Reputation: 361
I wrote a C++ code whose bottleneck is the diagonalization of a possibly large symmetric matrix. The code uses OpenMP, CBLAS and LAPACKE C-interfaces.
However, the call on dsyev
runs on a single thread both on my local machine and on a HPC cluster (as seen by htop
or equivalent tools). It takes about 800 seconds to diagonalize a 12000x12000
matrix, while NumPy
's function eigh
takes about 250 seconds. Of course, in both cases $OMP_NUM_THREADS
is set to the number of threads.
Here is an example of a C++ code that calls LAPACK
that is basically what I do in my program. (I am reading the matrix that is in binary format).
#include <stdlib.h>
#include <cstring>
#include <iostream>
#include <fstream>
#include <sstream>
#include <array>
#include <chrono>
#include <omp.h>
#include <cblas.h>
extern "C"
{
#include <lapacke.h>
}
using namespace std;
const char uplo = 'L';
const char jobz = 'V';
int eigen(double* M, double* W, const int& N)
{
printf("Diagonalizing...\n");
int info;
// Eigenvalues will be in W, Eigenvectors in T
info = LAPACKE_dsyev(LAPACK_COL_MAJOR, jobz, uplo, N, M, N, W);
if (info < 0)
{
printf("FATAL ERROR: Eigensolver (dsyev) failed: illegal argument %d\n",-info);
}
else if (info > 0)
{
printf("FATAL ERROR: Eigensolver (dsyev) failed: failed to converge %d\n",info);
}
return info;
}
int main(int argc, char* argv[])
{
#ifdef _OPENMP
if (getenv("OMP_NUM_THREADS"))
{
omp_set_num_threads(atoi(getenv("OMP_NUM_THREADS")));
string str = "Running on "+to_string(omp_get_max_threads()) + " threads\n";
printf(str.c_str());
}
#endif
const int N = 12000;
double t1 = 0.;
double t2 = 0.;
double* M = new double[N*N]{0.};
double* W = new double[N]{0.};
int info = 0;
printf("Reading matrix.dat ...\n");
ifstream file("matrix.dat");
file.seekg(0, ios_base::end);
size_t size = file.tellg();
file.seekg(0, ios_base::beg);
file.read((char*) &M[0], size);
printf("Done.\n");
t1 = omp_get_wtime();
info = eigen(M,W,N);
printf("Exit code: %i\n",info);
t2 = omp_get_wtime();
printf("Done in (s): %-10.3f\n",t2-t1);
delete [] M;
delete [] W;
return 0;
}
Clearly, NumPy
seems to be linked to a version of LAPACK
that is multi-threaded while my program is not. I thought that any LAPACK
implementation was multi-threaded in the sense that it calls BLAS
, which is (supposedly) always multi-threaded.

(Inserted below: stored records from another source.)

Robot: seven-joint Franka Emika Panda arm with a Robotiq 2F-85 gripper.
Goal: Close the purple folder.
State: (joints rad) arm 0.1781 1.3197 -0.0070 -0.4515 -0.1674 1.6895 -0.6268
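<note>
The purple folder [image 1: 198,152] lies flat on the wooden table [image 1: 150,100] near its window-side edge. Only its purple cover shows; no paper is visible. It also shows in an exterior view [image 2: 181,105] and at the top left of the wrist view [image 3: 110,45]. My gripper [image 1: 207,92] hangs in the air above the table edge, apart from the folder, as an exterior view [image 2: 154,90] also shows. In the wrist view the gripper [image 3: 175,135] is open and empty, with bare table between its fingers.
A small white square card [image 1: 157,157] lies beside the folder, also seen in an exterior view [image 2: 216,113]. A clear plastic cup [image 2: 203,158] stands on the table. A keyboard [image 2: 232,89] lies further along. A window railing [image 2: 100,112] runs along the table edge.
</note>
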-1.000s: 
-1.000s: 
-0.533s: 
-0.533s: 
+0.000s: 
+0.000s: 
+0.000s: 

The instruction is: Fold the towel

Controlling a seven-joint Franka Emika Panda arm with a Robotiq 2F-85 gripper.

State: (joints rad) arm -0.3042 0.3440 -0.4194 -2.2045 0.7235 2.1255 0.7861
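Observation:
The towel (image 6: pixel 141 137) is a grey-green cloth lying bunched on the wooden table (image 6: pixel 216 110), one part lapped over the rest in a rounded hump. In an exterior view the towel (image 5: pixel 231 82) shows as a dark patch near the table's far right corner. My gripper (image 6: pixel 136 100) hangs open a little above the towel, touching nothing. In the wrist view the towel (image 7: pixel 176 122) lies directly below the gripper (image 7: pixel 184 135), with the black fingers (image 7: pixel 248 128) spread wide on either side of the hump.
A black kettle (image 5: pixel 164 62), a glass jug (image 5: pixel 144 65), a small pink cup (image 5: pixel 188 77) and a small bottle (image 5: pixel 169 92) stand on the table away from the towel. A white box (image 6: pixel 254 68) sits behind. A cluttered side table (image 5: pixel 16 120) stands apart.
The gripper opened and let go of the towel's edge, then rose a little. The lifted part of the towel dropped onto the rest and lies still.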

On my local machine, np.show_config()
gives the following:
blas_mkl_info:
libraries = ['mkl_rt', 'pthread']
library_dirs = ['/opt/miniconda3/lib']
define_macros = [('SCIPY_MKL_H', None), ('HAVE_CBLAS', None)]

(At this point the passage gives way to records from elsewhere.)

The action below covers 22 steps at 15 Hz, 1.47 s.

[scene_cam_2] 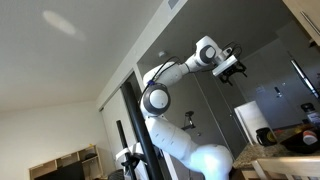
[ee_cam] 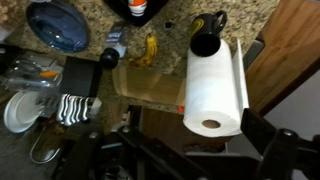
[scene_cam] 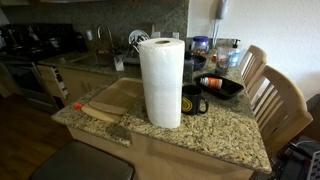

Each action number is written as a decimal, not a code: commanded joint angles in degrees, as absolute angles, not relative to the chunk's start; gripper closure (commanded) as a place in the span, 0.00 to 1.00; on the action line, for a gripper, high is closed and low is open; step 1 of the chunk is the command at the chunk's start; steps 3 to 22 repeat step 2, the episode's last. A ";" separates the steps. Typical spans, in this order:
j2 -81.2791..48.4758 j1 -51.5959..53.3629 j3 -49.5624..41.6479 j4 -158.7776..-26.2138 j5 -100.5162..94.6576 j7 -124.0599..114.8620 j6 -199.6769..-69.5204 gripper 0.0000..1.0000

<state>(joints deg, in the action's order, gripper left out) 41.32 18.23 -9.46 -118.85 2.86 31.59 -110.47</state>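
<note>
One white arm (scene_cam_2: 172,72) fills an exterior view. From its base low in the frame it climbs to a round elbow joint, then bends and reaches up and to the right. At the end of that reach the gripper (scene_cam_2: 229,68) hangs high in the air, well above the worktop. Its fingers stand apart with nothing between them. In the wrist view the camera looks down on the counter from well above it.

The paper towel roll (scene_cam: 160,82) stands upright near the middle of the granite counter (scene_cam: 222,135), well apart from the gripper. It is a tall, full, plain white cylinder. From above, the wrist view shows the roll (ee_cam: 212,85) with its cardboard core open at the end.

Left of the roll, toward the counter's left corner, lies a wooden cutting board (scene_cam: 115,97) with a red-handled tool across it. Just beside the roll on its right sits a black mug (scene_cam: 193,100). Farther right, near the counter's far right edge, rests a black pan (scene_cam: 221,86). Two wooden chairs (scene_cam: 277,100) stand against that edge.
</note>
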 commanded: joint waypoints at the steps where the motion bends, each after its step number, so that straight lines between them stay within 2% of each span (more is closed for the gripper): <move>1: 40.92 16.46 -8.93 -119.06 4.98 33.81 -109.07 0.00; 22: 40.53 16.43 -9.23 -119.49 5.31 34.48 -108.96 0.00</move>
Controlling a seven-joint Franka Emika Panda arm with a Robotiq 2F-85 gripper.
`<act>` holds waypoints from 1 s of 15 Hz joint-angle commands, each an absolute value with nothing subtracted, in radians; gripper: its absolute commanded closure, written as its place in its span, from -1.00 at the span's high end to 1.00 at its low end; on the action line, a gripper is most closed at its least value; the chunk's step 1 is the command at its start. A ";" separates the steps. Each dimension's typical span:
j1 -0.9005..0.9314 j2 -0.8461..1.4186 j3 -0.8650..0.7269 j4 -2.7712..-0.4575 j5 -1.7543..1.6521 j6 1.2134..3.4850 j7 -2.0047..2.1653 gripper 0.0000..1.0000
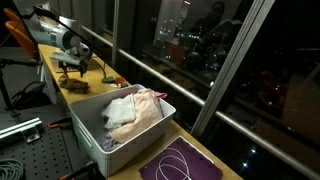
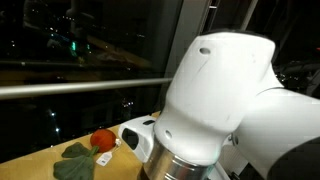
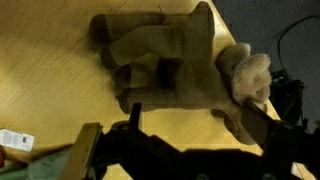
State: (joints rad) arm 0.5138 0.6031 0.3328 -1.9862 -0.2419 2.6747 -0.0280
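Observation:
A brown plush toy [image 3: 160, 60] lies flat on the yellow wooden tabletop [image 3: 50, 80]; in an exterior view it shows as a dark lump [image 1: 75, 83] under the arm. My gripper [image 3: 197, 125] hangs just above the toy's near edge, open, with nothing between its dark fingers [image 3: 258, 126]. The right finger overlaps the toy's lower right limb in the wrist view; whether it touches is unclear. A pale crumpled cloth piece [image 3: 250, 75] sits at the toy's right. In an exterior view the gripper [image 1: 70, 68] points down at the toy.
A white bin [image 1: 90, 135] with pale cloths [image 1: 130, 110] stands on the table. A purple mat [image 1: 185, 165] with a white cable lies beyond. A red and green plush [image 2: 100, 140] with a white tag [image 3: 15, 140] lies nearby. Window rail [image 1: 150, 75] borders the table.

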 commanded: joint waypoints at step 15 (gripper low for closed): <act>0.497 0.732 0.306 -2.009 -0.229 2.775 -0.041 0.39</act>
State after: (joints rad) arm 0.5112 0.7522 0.3224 -1.9360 -0.2403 2.7131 -0.0284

include_dirs = ['/opt/miniconda3/include']
blas_opt_info:
libraries = ['mkl_rt', 'pthread']
library_dirs = ['/opt/miniconda3/lib']
define_macros = [('SCIPY_MKL_H', None), ('HAVE_CBLAS', None)]
include_dirs = ['/opt/miniconda3/include']
lapack_mkl_info:
libraries = ['mkl_rt', 'pthread']
library_dirs = ['/opt/miniconda3/lib']
define_macros = [('SCIPY_MKL_H', None), ('HAVE_CBLAS', None)]
include_dirs = ['/opt/miniconda3/include']
lapack_opt_info:
libraries = ['mkl_rt', 'pthread']
library_dirs = ['/opt/miniconda3/lib']
define_macros = [('SCIPY_MKL_H', None), ('HAVE_CBLAS', None)]
include_dirs = ['/opt/miniconda3/include']
While I compiled my C++ code to the LAPACK
and BLAS
libraries located in /usr/local/opt/lapack/lib
and /usr/local/opt/openblas/lib
etc...
How to fix this problem i.e. how to make sure that LAPACK
uses all threads ?
Upvotes: 2
Views: 585
Reputation: 50383
From the provided informations, it seems your C++ code is linked with OpenBLAS while your Python implementation use the Intel MKL.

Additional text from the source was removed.